▸ Task directions
Your answer should consist of the lines holding "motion", copied from the material below.

▸ Data excerpts
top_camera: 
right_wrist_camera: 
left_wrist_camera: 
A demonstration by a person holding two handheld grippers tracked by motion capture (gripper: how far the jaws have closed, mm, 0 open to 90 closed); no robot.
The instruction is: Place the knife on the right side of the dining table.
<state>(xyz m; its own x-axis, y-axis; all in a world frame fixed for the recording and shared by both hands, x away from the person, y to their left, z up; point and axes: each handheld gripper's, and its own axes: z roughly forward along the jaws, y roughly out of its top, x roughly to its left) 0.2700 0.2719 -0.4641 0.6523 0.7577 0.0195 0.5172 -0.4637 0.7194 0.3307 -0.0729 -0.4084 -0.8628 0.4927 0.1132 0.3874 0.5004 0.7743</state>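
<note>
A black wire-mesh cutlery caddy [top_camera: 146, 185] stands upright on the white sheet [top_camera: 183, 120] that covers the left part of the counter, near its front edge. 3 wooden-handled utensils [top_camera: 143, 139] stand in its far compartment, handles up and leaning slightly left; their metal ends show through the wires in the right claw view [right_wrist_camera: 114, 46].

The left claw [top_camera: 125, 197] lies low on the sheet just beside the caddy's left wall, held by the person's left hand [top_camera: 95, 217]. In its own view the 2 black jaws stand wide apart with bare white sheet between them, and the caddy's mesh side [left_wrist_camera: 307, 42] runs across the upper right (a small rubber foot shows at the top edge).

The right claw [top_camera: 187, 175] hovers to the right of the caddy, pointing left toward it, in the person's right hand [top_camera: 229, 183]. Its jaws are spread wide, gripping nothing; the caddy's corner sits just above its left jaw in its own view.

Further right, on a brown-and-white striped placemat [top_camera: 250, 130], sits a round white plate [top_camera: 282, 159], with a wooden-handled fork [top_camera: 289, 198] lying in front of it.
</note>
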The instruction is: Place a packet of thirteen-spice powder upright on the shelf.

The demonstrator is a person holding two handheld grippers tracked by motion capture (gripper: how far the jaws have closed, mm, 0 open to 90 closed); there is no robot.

▸ Response for this exercise
A demonstration by a person holding two handheld grippers tracked by motion capture (gripper: how far the jaws have closed, mm, 0 open to 90 closed); no robot.
The demonstrator is a person holding two handheld grippers tracked by motion capture (gripper: how far the jaws have closed, mm, 0 open to 90 closed); there is no robot.

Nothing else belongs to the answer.